Baker & McKenzie Amsterdam N.V. has its registered office
in Amsterdam, The Netherlands, and is registered with the Trade Register under number 34208804.
Baker & McKenzie Amsterdam N.V. is a member of Baker &
McKenzie International, a Swiss Verein.
For the purposes of this opinion letter, we have
examined and relied solely upon, originals or electronic copies of the documents as listed below, but not any documents or agreements
cross-referred to in any such document ("Documents"):
| a) | a scanned copy, received by email, of the executed Deposit Agreement; |
| b) | the Registration Statement; |
| c) | a scanned copy, received by email, of the Second Amended and Restated Incentive Compensation Plan; |
| d) | the draft template notarial deed of issue (akte van uitgifte) of shares in connection with the
Issuances of Shares, each share with a nominal value of fifteen ten-thousandth eurocent (EUR 0.000015), to be granted under the Second
Amended and Restated Incentive Compensation Plan, prepared by us with reference 20190265/[___]/KTA/WIT ("Deed of Issue"); |
| e) | a scanned copy, received by email, of the minutes of the general meeting (algemene vergadering)

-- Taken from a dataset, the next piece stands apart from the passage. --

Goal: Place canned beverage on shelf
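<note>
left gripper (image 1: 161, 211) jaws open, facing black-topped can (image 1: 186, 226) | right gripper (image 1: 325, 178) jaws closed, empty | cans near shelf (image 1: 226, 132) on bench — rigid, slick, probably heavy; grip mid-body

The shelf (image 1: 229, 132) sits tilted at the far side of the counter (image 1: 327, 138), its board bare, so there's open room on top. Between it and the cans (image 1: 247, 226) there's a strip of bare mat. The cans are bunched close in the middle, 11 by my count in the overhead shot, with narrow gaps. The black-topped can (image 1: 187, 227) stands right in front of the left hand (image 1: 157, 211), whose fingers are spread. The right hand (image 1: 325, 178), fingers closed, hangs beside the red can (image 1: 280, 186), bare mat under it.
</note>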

of the Company, held on 12 November 2024, inter alia, delegating the authority of the general meeting of the Company to the
Management Board for a period of five years to issue shares in the share capital of the Company; |
| f) | a scanned copy, received by email, of the minutes of the meeting of the board of supervisory directors
(raad van commissarissen, "Supervisory Board") of the Company, held on 7 January 2025,
inter alia, approving the adoption of the Second Amended and Restated Incentive Compensation Plan and any share issuance under
the Second Amended and Restated Incentive Compensation Plan; |
| g) | a scanned copy, received by email, of the minutes of the general meeting (algemene vergadering)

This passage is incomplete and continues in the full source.